Something Wicked This Way Comes
Relatively new on the scene, Ryuk was first discovered in August 2018 and became notorious when it struck Tribune Publishing newspapers last Christmas. On Christmas Eve, the night only Santa should be working, bad actors were busy invading Tribune servers. The paper at first thought it was experiencing a server outage but soon realized it was worse than that and they were a victim of a malware attack. Their data was encrypted and operations interrupted. They quarantined the servers but by then the infection reappeared and wasn’t contained. Security patches put in place by security staff were not adequate and when the servers were brought back up, Ryuk spread and re-infected other network systems.
Tribune continued to print its paper, though they were delayed and some ad sections were missing. It took some time, but Tribune recovered.
Another company, cloud hoster DataResolution, also suffered an attack from Ryuk, reported by Brian Krebs, security researcher. As with previous victims, their tactic was to shut down their network while working on damage control. They too have made progress in recovery but it’s taken time. Neither company mentioned whether they paid the ransom demand but given their recovery times were not quick, it would seem they didn’t pay.
What’s Unique About Ryuk?
Ryuk conducts a practice that’s being called “Big Game Hunting.” This is the practice of cyber criminals going after the larger organizations that have deep pockets, seeking to get a big ROI for themselves. Before the attack on Tribune Publishing, Ryuk had made other enterprises their victims globally, demanding ransoms ranging from 15-50 Bitcoins (BTC). At the time, this was in the range of $97,000 and $320,000 USD.
Pursuing large targets requires more finesse in putting together custom campaigns in order to be effective. A random approach to see what sticks – “spray and pray” – doesn’t work when your goal is Big Game Hunting. Typically a Big Game campaign is rolled out in stages, perhaps beginning with a phishing attack (as many ransomware attacks do). They seek to gain user credentials to get into the organization’s network where they can then survey the asset landscape. Follow up stages may include spying once in the network, data encryption and eventually, the ransom demand and possibly extortion.
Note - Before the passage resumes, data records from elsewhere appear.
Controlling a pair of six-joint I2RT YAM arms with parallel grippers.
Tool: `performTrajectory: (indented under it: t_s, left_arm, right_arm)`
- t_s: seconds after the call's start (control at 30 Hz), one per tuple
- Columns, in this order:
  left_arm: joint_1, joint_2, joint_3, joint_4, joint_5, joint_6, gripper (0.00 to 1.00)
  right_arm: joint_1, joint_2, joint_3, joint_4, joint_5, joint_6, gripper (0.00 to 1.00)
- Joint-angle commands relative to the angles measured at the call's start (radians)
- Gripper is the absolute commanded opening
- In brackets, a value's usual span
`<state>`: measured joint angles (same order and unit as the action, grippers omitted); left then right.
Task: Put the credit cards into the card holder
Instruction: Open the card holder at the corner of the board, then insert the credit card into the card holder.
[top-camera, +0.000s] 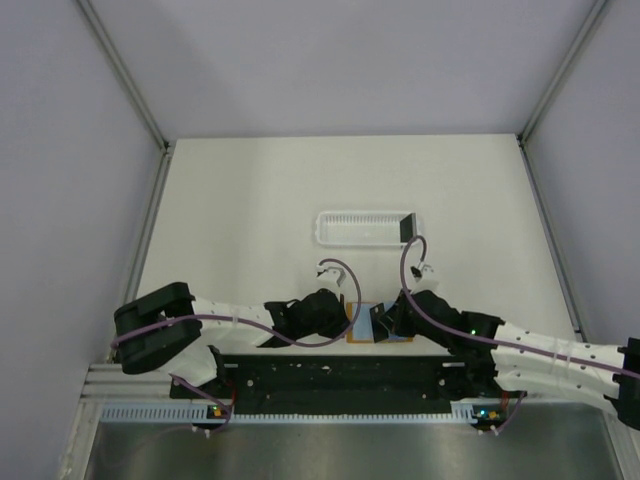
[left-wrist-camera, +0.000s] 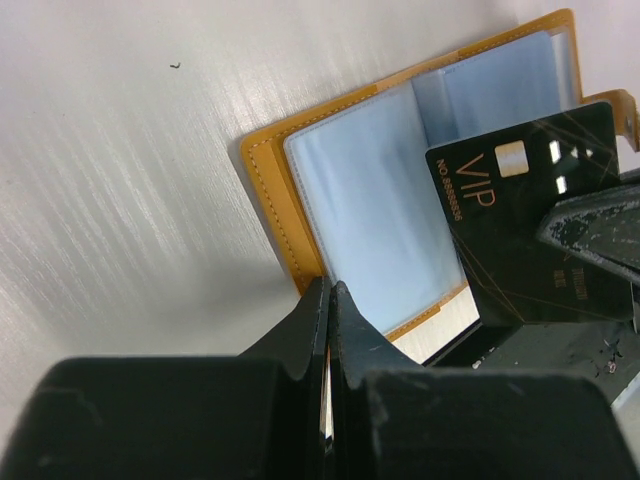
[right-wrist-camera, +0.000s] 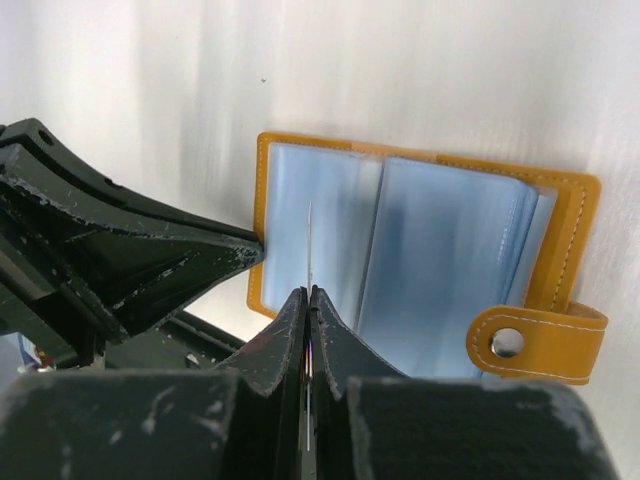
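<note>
The orange-tan card holder (top-camera: 358, 324) lies open on the table between my grippers, its pale blue-grey sleeves facing up (left-wrist-camera: 265, 170) (right-wrist-camera: 570, 240). My right gripper (right-wrist-camera: 308, 292) (top-camera: 392, 320) is shut on a black VIP credit card (left-wrist-camera: 530, 220). The card shows edge-on (right-wrist-camera: 309, 240) and stands tilted over the holder's left page. My left gripper (left-wrist-camera: 329, 287) (top-camera: 343, 318) is shut on the holder's left edge. Its fingers (right-wrist-camera: 150, 260) reach that edge in the right wrist view.
A long white slotted tray (top-camera: 350, 228) lies farther back, with another dark card (top-camera: 406, 228) standing in its right end. The holder's snap tab (right-wrist-camera: 520, 343) sticks out on its right side. A black rail (top-camera: 330, 375) runs along the near table edge.
</note>
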<state>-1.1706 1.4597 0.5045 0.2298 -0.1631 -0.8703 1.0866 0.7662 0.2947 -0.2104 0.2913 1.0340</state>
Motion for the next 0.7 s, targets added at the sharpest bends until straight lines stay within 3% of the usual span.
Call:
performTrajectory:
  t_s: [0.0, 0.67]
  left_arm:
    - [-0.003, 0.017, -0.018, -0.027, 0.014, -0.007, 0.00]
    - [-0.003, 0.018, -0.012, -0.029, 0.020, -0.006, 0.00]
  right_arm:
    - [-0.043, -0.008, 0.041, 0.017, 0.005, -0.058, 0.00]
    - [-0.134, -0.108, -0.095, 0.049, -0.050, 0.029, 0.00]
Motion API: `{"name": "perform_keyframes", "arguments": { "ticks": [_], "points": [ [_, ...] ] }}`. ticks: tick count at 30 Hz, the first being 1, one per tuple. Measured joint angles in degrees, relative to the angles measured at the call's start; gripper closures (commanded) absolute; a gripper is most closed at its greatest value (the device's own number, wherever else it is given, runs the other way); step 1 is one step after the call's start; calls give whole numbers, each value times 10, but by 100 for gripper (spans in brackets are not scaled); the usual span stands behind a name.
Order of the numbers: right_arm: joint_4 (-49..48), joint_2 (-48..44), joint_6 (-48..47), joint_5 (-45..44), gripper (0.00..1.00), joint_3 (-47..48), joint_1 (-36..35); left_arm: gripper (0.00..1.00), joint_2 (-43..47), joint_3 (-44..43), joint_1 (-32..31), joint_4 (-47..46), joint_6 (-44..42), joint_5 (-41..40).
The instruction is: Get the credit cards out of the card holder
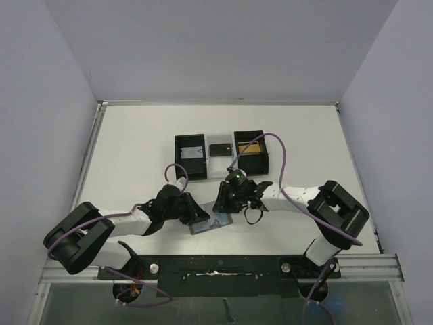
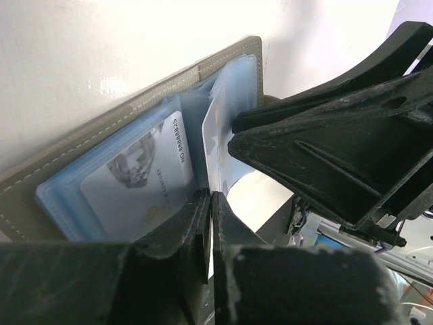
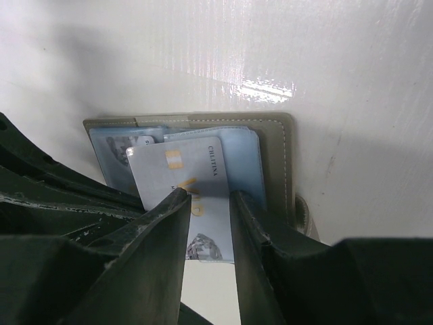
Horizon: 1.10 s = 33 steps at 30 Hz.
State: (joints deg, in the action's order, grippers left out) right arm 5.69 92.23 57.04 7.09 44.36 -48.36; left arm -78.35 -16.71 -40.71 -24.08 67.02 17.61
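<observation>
Left tool [image 2: 210, 200], pressed together, is crowding the card holder [image 3: 274, 142]; right tool [image 3: 208, 195] is straddling a half-out credit card [image 3: 176, 162], grip unclear; black tray [image 1: 177, 159] beyond.

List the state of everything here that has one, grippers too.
Holder: open, lying flat on the table.
Drawn card: partly out of its pocket.
Tucked card: fully in its pocket.
Left gripper: shut on the drawn card's edge.
Right gripper: open, tips over the drawn card, holding nothing.
</observation>
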Motion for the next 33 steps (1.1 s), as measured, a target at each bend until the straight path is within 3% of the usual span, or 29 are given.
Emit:
{"name": "perform_keyframes", "arguments": {
  "ticks": [16,22,26,29,33],
  "points": [
    [3,0,2,-4,68,1,0,100,39,-1,0,41,-16,-10],
    [4,0,2,-4,68,2,0,84,43,-1,0,46,-17,-12],
    [4,0,2,-4,68,2,0,79,37,-1,0,37,-15,-10],
    [4,0,2,-4,68,2,0,80,20,-1,0,23,-13,-7],
    [5,0,2,-4,68,2,0,93,-1,-1,0,7,-10,-2]
  ]
}}
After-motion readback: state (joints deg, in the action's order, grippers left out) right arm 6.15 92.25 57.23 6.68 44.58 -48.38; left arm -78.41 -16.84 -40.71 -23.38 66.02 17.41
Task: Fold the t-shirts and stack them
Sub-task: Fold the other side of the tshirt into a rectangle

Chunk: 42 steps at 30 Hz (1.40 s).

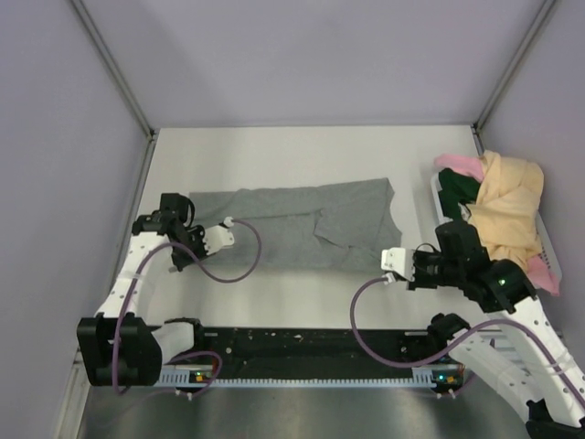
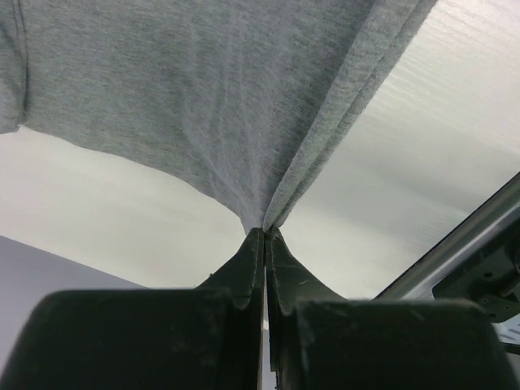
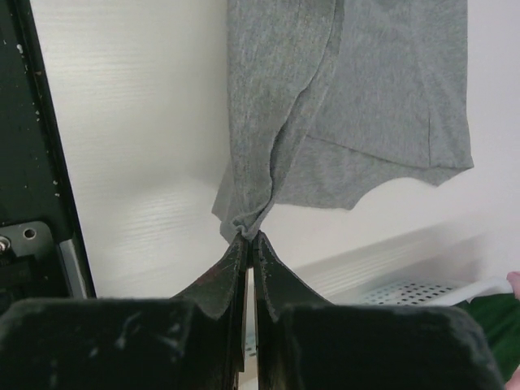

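A heather grey t-shirt point(image 1: 302, 224) lies spread across the middle of the table, folded along its length. My left gripper point(image 1: 194, 218) is shut on its left end. In the left wrist view the fingertips point(image 2: 266, 230) pinch a bunched edge of the grey cloth point(image 2: 203, 89), which rises taut from them. My right gripper point(image 1: 388, 267) is shut on the shirt's near right corner; the right wrist view shows the cloth point(image 3: 366, 81) gathered into the closed tips point(image 3: 249, 236). Pale yellow point(image 1: 507, 206), pink point(image 1: 460, 165) and dark green point(image 1: 462, 192) t-shirts sit heaped at the right.
The heap rests in a white perforated basket point(image 3: 406, 292) against the right wall. A black rail point(image 1: 302, 343) runs along the near table edge between the arm bases. Grey walls enclose the table on the left, back and right.
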Each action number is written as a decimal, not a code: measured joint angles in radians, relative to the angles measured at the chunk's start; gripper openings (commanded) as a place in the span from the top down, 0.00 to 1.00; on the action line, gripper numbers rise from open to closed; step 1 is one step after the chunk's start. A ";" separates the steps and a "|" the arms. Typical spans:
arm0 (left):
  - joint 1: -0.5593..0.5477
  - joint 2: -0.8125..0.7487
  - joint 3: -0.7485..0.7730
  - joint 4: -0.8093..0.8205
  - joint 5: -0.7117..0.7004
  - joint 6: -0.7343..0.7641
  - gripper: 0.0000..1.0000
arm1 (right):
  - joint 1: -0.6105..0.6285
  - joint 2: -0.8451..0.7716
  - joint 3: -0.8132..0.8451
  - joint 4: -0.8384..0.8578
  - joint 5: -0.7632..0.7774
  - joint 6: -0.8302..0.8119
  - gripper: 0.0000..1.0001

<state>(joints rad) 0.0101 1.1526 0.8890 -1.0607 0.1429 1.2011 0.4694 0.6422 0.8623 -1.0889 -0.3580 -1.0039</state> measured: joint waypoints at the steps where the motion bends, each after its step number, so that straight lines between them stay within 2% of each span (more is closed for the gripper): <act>1: 0.000 -0.004 0.000 -0.002 -0.001 -0.002 1.00 | 0.000 -0.001 0.003 -0.012 0.007 -0.005 1.00; 4: 0.000 0.013 0.001 0.014 -0.012 -0.027 1.00 | 0.000 0.011 0.003 -0.008 0.042 -0.016 1.00; 8: 0.000 0.152 0.062 0.056 -0.051 -0.100 1.00 | -0.001 0.097 0.004 0.082 0.130 -0.050 1.00; 14: -0.001 0.311 0.169 0.167 -0.078 -0.156 1.00 | -0.048 0.357 0.029 0.319 0.140 -0.130 1.00; 18: -0.004 0.380 0.227 0.221 -0.099 -0.154 1.00 | -0.114 0.499 0.069 0.411 0.134 -0.196 1.00; 33: -0.059 0.536 0.279 0.295 -0.165 -0.133 1.00 | -0.157 0.746 0.192 0.563 0.158 -0.397 1.00; 40: -0.064 0.561 0.280 0.343 -0.231 -0.154 0.89 | -0.160 0.821 0.226 0.609 0.174 -0.465 1.00; 42: -0.064 0.561 0.280 0.353 -0.242 -0.160 0.76 | -0.160 0.837 0.226 0.624 0.174 -0.475 1.00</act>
<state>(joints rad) -0.0544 1.7134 1.1687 -0.7078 -0.0990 1.0409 0.3092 1.4788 1.0885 -0.4648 -0.1837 -1.4788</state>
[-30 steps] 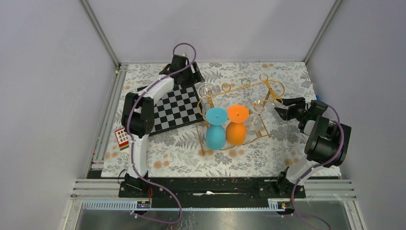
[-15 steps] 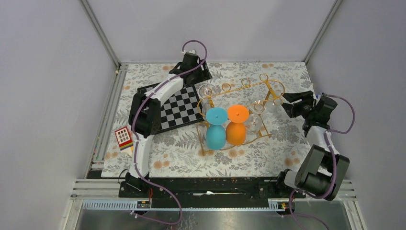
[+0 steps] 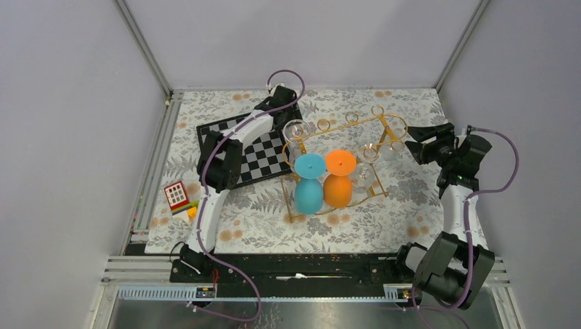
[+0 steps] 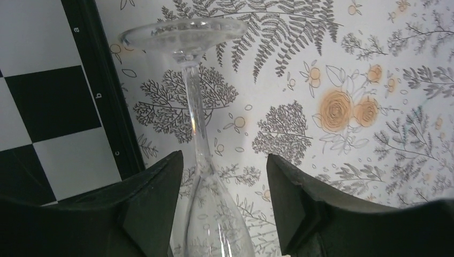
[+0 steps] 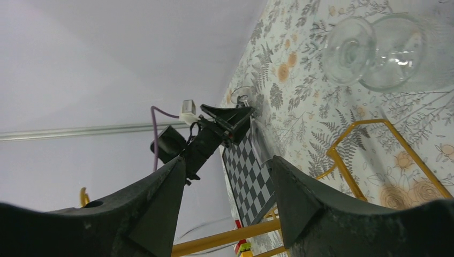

Organizations are cautioned that among ransomware threats, Ryuk is the most expensive. Ryuk attackers demand about 10 times the average amount, though they claim their ransom amounts are negotiable. Researchers think more than one criminal group may be operating here, considering the ways ransom payments can apparently be arranged.
Last October, Ryuk struck three hospitals in Alabama so forcefully that they had to turn patients away, treating only the most dire while going in to manual operations mode. The attacks infected three medical centers all operated by the DCH Health System. Even once the attack was over, patients were required to confirm upcoming appointments and ambulances were redirected to other hospitals.
Even Malware Can Have Bugs – And They Make Things Worse
Ryuk invades networks and enjoys dwell time for days or months after the initial invasion. During that time, the attacker has time to take stock of the business’s critical systems and make plans accordingly. But even in cyber crime, things don’t always go smoothly. The bad actors appear to be having trouble with their encryption (decryption) process.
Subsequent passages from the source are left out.